Historical perspective: manganese as a contrast agent

Paramagnetic compounds have long been used in MRI to modify relaxivity, providing contrast enhancement for tissue characterisation. Gadolinium-based chelates dominate current clinical use. Their size and physical properties prevent them crossing intact cell membranes and they initially disperse equally throughout extracellular space. Tissues with abnormal extracellular dynamics clear gadolinium more slowly, resulting in reduced T1 in pathological regions.

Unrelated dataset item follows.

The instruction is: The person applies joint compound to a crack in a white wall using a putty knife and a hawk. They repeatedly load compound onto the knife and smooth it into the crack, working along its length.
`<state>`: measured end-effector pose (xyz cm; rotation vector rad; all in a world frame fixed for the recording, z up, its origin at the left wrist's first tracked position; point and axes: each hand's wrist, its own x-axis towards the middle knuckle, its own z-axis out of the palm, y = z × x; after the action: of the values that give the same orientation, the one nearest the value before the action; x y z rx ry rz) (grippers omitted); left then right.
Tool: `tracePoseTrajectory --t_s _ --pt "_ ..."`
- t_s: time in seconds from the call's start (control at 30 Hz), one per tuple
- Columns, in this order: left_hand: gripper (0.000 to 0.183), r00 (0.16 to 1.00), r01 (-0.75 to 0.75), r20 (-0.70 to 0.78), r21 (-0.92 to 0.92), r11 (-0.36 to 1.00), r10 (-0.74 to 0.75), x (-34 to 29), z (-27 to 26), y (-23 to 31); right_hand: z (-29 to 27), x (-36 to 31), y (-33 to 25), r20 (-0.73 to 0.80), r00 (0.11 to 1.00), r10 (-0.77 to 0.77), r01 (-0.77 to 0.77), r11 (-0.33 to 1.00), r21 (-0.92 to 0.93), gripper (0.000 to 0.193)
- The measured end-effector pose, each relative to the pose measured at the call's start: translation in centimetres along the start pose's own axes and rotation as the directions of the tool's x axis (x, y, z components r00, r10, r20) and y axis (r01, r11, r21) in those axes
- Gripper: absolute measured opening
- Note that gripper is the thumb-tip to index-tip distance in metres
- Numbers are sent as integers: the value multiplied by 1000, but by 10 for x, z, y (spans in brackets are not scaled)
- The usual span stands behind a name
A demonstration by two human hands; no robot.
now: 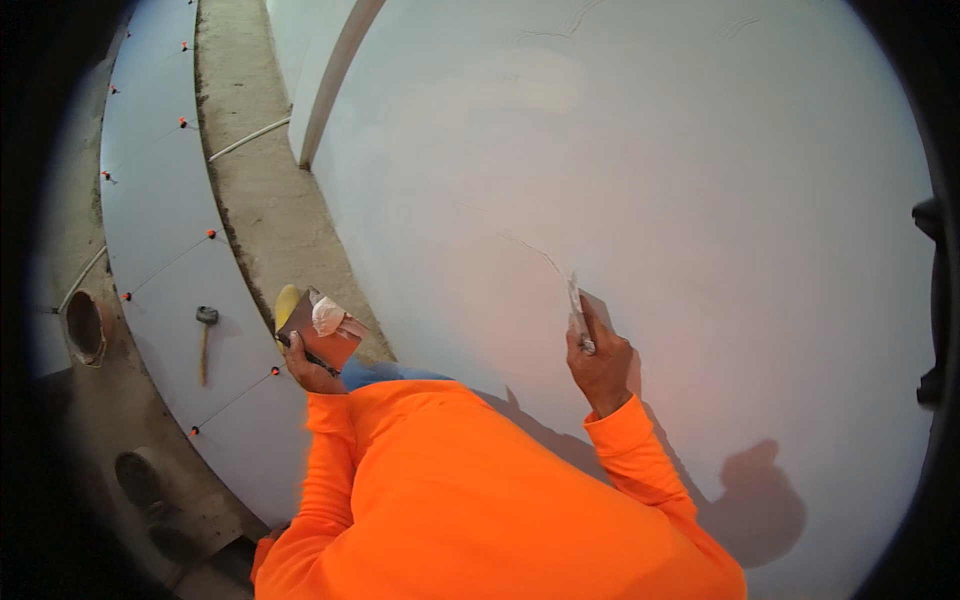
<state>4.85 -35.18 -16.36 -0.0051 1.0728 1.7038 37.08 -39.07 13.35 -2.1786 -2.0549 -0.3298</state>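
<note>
My right hand [601, 372] is closed round a putty knife [577, 305], its thin blade edge-on and smeared with white filler. The blade's tip is close to the white wall [720, 300], at the lower end of a crack or raised line [533, 248]; whether it touches I cannot tell. At the left, my left hand [312, 368] grips a flat rectangular plate [318, 332], which looks like a plasterer's scraper or hawk. A lump of white filler [326, 314] sits on its upper face. The fingers beneath the plate are mostly hidden.
Large pale floor tiles [160, 200] run down the left, with orange-and-black tile spacers [211, 234] along the joints. A mallet [206, 340] lies on them. Beyond stand a bucket [88, 328] and bare concrete [250, 130]. A wall corner [318, 130] juts out at the top.
</note>
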Motion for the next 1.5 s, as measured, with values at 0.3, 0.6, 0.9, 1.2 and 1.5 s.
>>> tracePoseTrajectory --t_s 0.3,0.6,0.9,1.2,1.5 --pt "39 997 11 77 -35 999 -8 21 -23 -24 50 -44 46 -134 991 16 -1 994 113 48" --pt "42 996 -4 92 -10 1000 5 15 -15 -22 32 -50 22 17 998 60 -60 998 -3 69" --pt "40 999 -15 46 -46 999 17 8 -9 -33 64 -56 30 80 990 117 -119 993 19 66" --pt "35 999 -9 -37 -22 1000 8 7 -9 -39 58 -48 59 -60 998 8 2 987 159 43" --pt "36 1000 13 -20 -88 996 -15 2 5 -38 36 -42 42 -54 998 -45 43 998 -40 54"
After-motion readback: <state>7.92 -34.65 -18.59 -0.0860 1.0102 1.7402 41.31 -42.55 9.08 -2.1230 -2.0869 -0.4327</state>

Manganese was the first element used as an MRI contrast agent in vivo, with significant cardiac, hepatic and renal uptake causing marked shortening of T1 relaxation.3 Manganese is an essential trace element required as a cofactor and enzyme activator for bone development, neurological, immunological and endocrine function, and is also key to protecting mitochondrial membranes from oxidative stress through superoxide dismutase.4 The impact of manganese-protein binding on proton relaxation was first studied in 1962 and in 1973, Lauterbur used manganese to image differential T1 relaxation using nuclear magnetic resonance.5 Manganese has key properties of interest for MRI. First, its paramagnetism reduces T1 relaxation of water, enabling contrast in tissues where it accumulates, providing excellent anatomical delineation.6 Second, it is a calcium analogue, crossing myocardial L-type voltage-gated calcium channels and sodium-calcium exchangers.7 Third, its natural occurrence in vivo as an essential trace element makes its safety and toxicity profile more attractive than gadolinium which has no known mammalian biological role.8

Manganese contrast agents offer potential in numerous MRI platforms having been applied to preclinical neuronal assessment,6 lymphocyte and stem cell tracking,9 pancreatic beta cell activation10 and the evaluation of myocardial viability in ischaemia.11 Manganese radiotracers have also been explored in positron emission tomography.12 Interest in the field is evidenced by a steady increase in publications over the past 15 years.

Calcium-dependent myocardial contrast imaging

Unlike gadolinium, manganese provides intracellular myocardial contrast imaging through calcium handling. During myocardial contraction, calcium enters cardiomyocytes predominantly through voltage-gated L-type calcium channels triggering calcium release from the sarcoendoplasmic reticulum (excitation–contraction coupling).13 In diastole, calcium is actively transported into sarcoendoplasmic reticulum by calcium ATP (SERCA2a), in addition to passage into the extracellular space via the sodium–calcium exchanger and mitochondrial uptake.13 Alterations in calcium handling by protein dysfunction and defective regulatory mechanisms impair the myocyte’s ability to increase and to decrease intracellular calcium concentrations, impacting systole and diastole accordingly.14 Its fundamental role in excitation–contraction coupling makes calcium handling central to pathophysiological and adaptive mechanisms of defective contractile function and impaired relaxation in cardiomyopathy. Several studies have demonstrated reduced sarcoendoplasmic reticulum calcium storage and release, with decreased SERCA2a and upregulated sodium–calcium exchanger activity.15 Altered expression and activity of voltage-gated L-type calcium channels in heart failure and hypertrophy observed in several studies are incompletely understood,16 although highlight the centrality of calcium handling to cardiomyocyte dysfunction.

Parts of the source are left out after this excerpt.